The ball will be set rolling by the creation of the Defence Cyber Agency (DCA), which will be followed by the Defence Space Agency (DSA) and the Special Operations Division (SOD), Times of India in a report said on Friday.
As per IAF chief Air Chief Marshal Arup Raha, also the chairman of the chiefs of staff committee, these will be “interim arrangements” till the full-fledged Cyber, Aerospace and Special Operations Commands can take shape in the years ahead.
Sources say the plan is to “upgrade and expand” the existing Defence Information Assurance and Research Agency into the DCA. The DSA, in turn, will be created by pooling the resources of the three Services, along with finalisation of the Defence Space Roadmap 2030 to go beyond the already-identified thrust areas of intelligence, reconnaissance, surveillance, communication and navigation.
As for the SOD, while the Army, Navy and IAF will continue to retain their own special forces, “a new central pool” will also be established for joint command and control of unconventional warfare capabilities.
With the three services often engaging in turf-wars, India has only two existing unified commands till now. The first was the Andaman and Nicobar Command, established as a theatre command in 2001. The Strategic Forces Command, in turn, was created to handle the country’s nuclear arsenal in 2003.
But the need for unified structures to deal with threats in the new battlegrounds of space and cyberspace, after the traditional ones of land, air and sea, has now become urgent. China, for instance, has developed potent military space and cyberspace capabilities, ranging from advanced ASAT (anti-satellite) and directed-energy laser weapons to cyber-weapons.
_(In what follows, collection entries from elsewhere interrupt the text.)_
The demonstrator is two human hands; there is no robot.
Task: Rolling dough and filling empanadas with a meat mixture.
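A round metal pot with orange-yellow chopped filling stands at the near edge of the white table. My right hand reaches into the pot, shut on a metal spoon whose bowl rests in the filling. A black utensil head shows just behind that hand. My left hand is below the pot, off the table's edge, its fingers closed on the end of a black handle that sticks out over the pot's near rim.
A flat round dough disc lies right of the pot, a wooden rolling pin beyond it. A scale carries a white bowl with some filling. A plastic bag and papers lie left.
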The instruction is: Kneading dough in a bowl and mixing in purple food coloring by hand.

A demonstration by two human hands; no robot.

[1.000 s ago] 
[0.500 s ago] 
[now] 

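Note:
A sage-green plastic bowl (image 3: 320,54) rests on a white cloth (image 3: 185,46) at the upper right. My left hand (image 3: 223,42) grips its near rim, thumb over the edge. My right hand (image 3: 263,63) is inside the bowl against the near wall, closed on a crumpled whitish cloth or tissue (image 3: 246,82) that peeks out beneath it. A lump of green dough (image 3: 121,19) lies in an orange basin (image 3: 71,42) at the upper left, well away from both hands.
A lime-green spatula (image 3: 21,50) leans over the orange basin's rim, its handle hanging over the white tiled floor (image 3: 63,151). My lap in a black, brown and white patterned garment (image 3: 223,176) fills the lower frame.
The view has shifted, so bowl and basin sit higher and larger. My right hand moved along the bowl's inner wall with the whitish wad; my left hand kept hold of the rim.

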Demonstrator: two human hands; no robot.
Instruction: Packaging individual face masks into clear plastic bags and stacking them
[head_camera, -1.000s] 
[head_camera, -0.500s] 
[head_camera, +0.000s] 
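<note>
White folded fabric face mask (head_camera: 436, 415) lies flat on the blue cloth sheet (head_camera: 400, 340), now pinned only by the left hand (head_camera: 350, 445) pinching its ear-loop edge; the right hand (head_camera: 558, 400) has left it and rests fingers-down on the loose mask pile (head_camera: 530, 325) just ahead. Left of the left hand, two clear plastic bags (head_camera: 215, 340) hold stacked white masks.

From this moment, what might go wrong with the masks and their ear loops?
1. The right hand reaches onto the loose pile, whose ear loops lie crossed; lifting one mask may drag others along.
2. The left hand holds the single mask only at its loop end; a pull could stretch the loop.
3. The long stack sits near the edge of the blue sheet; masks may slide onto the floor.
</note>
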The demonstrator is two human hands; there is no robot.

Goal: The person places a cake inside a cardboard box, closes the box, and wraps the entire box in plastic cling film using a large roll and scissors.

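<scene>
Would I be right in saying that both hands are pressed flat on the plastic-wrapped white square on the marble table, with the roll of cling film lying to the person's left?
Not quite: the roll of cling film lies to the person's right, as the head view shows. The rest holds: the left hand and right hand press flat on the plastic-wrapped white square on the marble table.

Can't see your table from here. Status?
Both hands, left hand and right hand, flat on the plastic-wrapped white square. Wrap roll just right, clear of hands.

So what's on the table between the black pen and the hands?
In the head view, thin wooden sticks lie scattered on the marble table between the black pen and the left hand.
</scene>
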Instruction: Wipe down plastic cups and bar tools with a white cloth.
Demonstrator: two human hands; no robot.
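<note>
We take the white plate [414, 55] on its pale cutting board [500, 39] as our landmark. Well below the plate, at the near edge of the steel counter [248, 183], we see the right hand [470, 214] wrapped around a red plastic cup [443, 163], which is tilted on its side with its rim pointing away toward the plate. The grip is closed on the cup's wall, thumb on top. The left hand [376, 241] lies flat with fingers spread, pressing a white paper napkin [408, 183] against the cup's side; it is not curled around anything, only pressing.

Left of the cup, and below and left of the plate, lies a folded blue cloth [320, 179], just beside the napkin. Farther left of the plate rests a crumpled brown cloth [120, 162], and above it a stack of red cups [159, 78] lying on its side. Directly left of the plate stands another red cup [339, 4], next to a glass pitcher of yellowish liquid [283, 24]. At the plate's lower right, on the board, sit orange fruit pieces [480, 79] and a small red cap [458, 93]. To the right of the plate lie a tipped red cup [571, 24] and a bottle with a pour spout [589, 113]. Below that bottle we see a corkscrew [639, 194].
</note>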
Some countries now even consider cyber-weapons to be the game-changing weapons of the future, almost akin to use of nuclear bombs for the first time in 1945. At a seminar on Wednesday, for instance, deputy chief of integrated defence staff (operations) Vice Admiral Girish Luthra said, “Cyberspace applications today include surveillance, intelligence and actual conduct of military operations – both defensive and offensive.”
“The cyber domain also offers an attractive option for asymmetric warfare in terms of offsetting conventional superiority. Further, attacks on critical ICT (information and communications technology) networks can provide significantly higher military advantages than physical attacks,” he added.